Los que leáis esto seguid coloreando ese folio, y no renuncies nunca al amor o a la amistad, pues una parte de ese folio quedará en blanco. No os rindáis nunca, seguid luchando hasta que los colores del folio no puedan distinguirse por separado.

Recordad siempre una cosa, “mañana empieza hoy”. No te desanimes nunca, no te rindas, pues “tus lágrimas no besan”. Si estás deprimido, vístete, sal a la calle y muéstrale al mundo tu sonrisa, ya verás como tu percepción de la realidad cambia, todo serán colores, nada de blanco, te lo prometo.

Yo espero que en mis últimos días ese folio tenga tal cantidad de colores que ninguno pueda verse por separado, todo se vería negro, lo que significaría que he vivido todo lo que he tenido que vivir. Así, cuando el esqueleto con la guadaña venga a buscarme usará como túnica el folio que yo he coloreado, si no: ¿por qué vestiría la muerte de negro?
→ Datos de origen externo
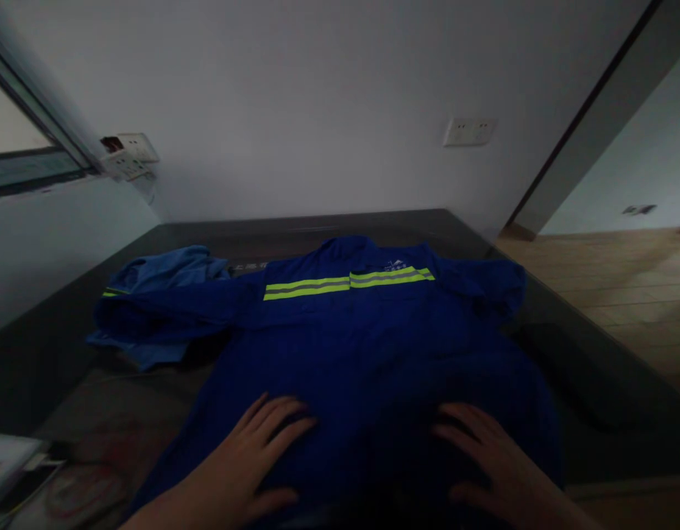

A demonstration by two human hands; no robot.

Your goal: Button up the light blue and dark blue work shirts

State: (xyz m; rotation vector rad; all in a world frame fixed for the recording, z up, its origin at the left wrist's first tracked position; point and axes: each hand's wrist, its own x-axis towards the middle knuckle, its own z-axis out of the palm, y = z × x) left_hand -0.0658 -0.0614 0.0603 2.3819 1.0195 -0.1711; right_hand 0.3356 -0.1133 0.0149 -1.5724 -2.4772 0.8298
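Broadly, a dark counter [555, 305] carries everything, its far edge along the wall. Across its middle lies a blue garment [345, 353], collar toward the far edge, lower part running to the near edge; one sleeve reaches toward the left edge, over a lighter blue garment [171, 269], while the other bunches toward the right edge. Near that right edge is a dark object [577, 372], too dim to identify. At the lower part, the left hand [255, 449] and right hand [486, 449] are palm down, fingers spread, gripping nothing visible; firm contact is hard to tell. Good handling here probably means flat palms, light even pressure, and strokes from the middle outward, so the cloth doesn't ruck. The yellow reflective stripe [307, 288] makes a handy line for keeping the chest square, as does the small white logo [395, 265].
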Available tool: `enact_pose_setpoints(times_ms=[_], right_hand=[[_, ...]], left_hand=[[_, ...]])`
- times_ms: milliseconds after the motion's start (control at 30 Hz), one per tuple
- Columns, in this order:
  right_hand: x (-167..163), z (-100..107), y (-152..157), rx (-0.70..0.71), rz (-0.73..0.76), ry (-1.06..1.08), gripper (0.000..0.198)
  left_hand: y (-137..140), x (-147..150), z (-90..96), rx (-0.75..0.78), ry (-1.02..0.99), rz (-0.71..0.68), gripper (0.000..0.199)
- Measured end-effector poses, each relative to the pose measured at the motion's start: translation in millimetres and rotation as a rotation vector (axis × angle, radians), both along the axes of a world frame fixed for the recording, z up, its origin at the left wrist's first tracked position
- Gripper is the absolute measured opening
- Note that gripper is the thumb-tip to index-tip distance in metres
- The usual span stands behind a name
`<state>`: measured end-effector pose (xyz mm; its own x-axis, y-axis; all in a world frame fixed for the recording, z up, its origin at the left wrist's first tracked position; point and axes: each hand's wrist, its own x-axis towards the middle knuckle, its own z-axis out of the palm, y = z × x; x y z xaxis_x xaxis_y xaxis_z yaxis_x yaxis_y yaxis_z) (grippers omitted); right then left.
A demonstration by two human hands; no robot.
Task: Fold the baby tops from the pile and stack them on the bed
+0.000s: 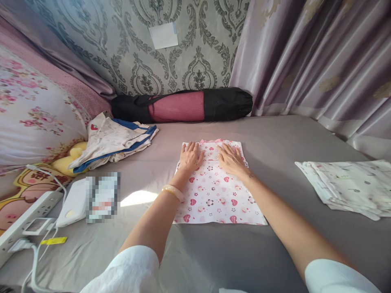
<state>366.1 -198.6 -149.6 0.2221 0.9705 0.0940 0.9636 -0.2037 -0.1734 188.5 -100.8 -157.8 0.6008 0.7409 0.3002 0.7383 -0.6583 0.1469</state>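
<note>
A white garment (210,199) printed with red hearts and small flowers lies flat on the grey bed sheet in front of me, with a bit of pink trim along its far edge. My left hand (191,156) rests palm down on its far left part, fingers stretched out. On the far right part my right hand (231,158) lies flat too, its fingers spread. Neither hand grasps the cloth. A pale bangle (172,191) circles my left wrist.
Folded clothes (113,138) are piled at the left, and folded white cloths (351,187) lie at the right. A black and pink rolled bag (180,106) lies along the wall. A power strip (30,221) with cables and a white device (73,203) are at the near left.
</note>
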Motion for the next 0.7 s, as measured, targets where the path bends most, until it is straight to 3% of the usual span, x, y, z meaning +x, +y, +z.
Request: enact_pose_setpoints(times_ms=[133, 400, 533, 700], right_hand=[[9.4, -3.2, -2.1, 0.043, -0.130, -0.011, 0.061], [12.3, -4.8, -1.3, 0.028, -0.122, -0.010, 0.060], [5.2, -1.9, -22.4, 0.012, -0.042, -0.021, 0.061], [-9.3, -6.4, -73.5, -0.045, 0.167, 0.013, 0.065]], left_hand=[[3.5, 0.1, -4.4, -0.038, 0.018, 0.033, 0.055], [5.6, 1.3, -0.3, -0.062, 0.013, 0.034, 0.055], [-5.1, -7.0, 2.5, -0.092, 0.107, -0.019, 0.059], [-43.4, -47.5, -0.4, -0.105, 0.173, -0.198, 0.062]])
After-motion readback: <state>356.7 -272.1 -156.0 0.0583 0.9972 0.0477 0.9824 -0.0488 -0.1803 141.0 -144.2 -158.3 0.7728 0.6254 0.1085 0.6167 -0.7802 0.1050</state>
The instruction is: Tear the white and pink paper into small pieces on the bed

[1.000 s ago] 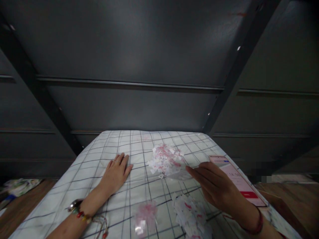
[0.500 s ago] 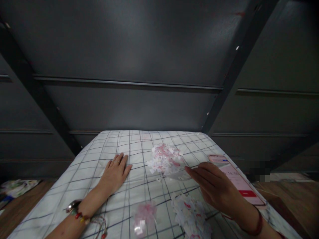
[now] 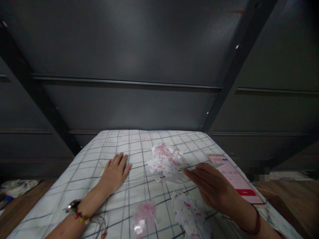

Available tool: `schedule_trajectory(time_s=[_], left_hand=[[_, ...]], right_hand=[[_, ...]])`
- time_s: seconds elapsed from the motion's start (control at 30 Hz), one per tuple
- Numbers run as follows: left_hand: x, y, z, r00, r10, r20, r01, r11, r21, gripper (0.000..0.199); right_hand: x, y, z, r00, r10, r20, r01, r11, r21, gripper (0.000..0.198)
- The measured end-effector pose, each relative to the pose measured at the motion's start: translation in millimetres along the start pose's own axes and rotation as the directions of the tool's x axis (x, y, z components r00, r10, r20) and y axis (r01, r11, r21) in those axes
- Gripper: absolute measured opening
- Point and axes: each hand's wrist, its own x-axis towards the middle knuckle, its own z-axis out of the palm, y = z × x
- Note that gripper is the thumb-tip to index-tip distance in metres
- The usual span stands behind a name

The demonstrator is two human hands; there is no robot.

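While the left hand [image 3: 114, 174] lies palm down on the checked cloth [image 3: 119, 209] with fingers slightly spread, the right hand [image 3: 211, 186] has its fingertips pressed together, apparently pinching a blurred translucent plastic piece [image 3: 175, 179] at the near edge of a mound of paper shreds [image 3: 164, 159]. Close around it sit a second shred heap [image 3: 190, 215], a pink-filled clear packet [image 3: 146, 215], and a smartphone [image 3: 236, 181] partly covered by the right hand. Long axis roughly sideways, the piece points left.
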Motion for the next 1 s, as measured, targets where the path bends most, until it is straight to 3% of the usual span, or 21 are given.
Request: schedule_trajectory(time_s=[0.17, 0.37, 0.53, 1.0], left_hand=[[0, -1, 1, 1.0, 0.002, -0.005, -0.002, 1.0, -0.011, 0.05], [0, 0, 2, 1.0, 0.001, -0.005, -0.001, 1.0, 0.007, 0.049], [0, 1, 0, 1.0, 0.005, 0.008, -0.005, 1.0, 0.017, 0.05], [0, 3, -3, 0.998, -0.018, 0.057, 0.015, 0.998, 0.059, 0.05]], right_hand=[[7, -6, -6, 0.997, -0.07, -0.033, 0.073, 0.992, 0.105, 0.037], [6, -6, -1, 0.997, -0.01, -0.07, 0.012, 1.0, 0.022, 0.049], [8, -6, 4, 1.0, -0.022, -0.005, 0.022, 1.0, 0.014, 0.044], [4, -3, 7, 0.999, -0.03, -0.045, 0.028, 0.998, -0.058, 0.042]])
domingo, 4 de mayo de 2008

Aquel día...

Aquel día pensó que moriría de amor. Él todavía no había contestado al mensaje que le había hecho llegar, y ella estaba empezando a impacientarse.
Pero todo había comenzado unos días atrás…


Solían quedar de vez en cuando, como hacen los amigos, para tomar algo, ir al cine… y poco a poco se había enamorado. Ella le amaba con toda su alma, y él a ella, lo sabía, pero tenían un problema. Él tenía novia, con la cual llevaba ya saliendo casi dos años, y temía hacerle daño.

Los dos seguían viéndose, casi a diario, y ella ponía buena cara delante suya, como si no le entristeciera el hecho de tener que esconder su amor. Sin embargo, la realidad era muy distinta. Ella quería anunciar a todo el mundo que se amaban, que deseaban estar juntos… Pero siempre estaba “la otra”, que le impedía hacerlo.

Cuanto más tiempo pasaba más difícil era esconder su amor, sobre todo cuando los veía a los dos juntos, y notaba en los ojos de él su sufrimiento por tener que decirle a su novia, amiga de ambos, que estaba enamorado de su mejor amiga e iba a dejarla por ella.

Aquel día ella se armó de valor y le hizo llegar el siguiente mensaje:
“Es normal que no me entiendas. Se necesita un requisito para entenderme: se tiene que estar enamorado. No puedes entender el dolor de que cuando te despidas de la persona a quien quieres, ésta se vaya con otra. De que cuando se te viene todo el amor de golpe, no puedas gritárselo al mundo, porque de ese amor sólo tienen idea esa persona y tú. Es como si no existiera. De que nadie luche por ti. De ser "la otra". De la soledad no deseada. De las dudas, de las preguntas en el aire. De obligarte a no tener sueños. De los límites de la vida y de nuestros límites.”


El resto de la historia estaba ahora en manos de él.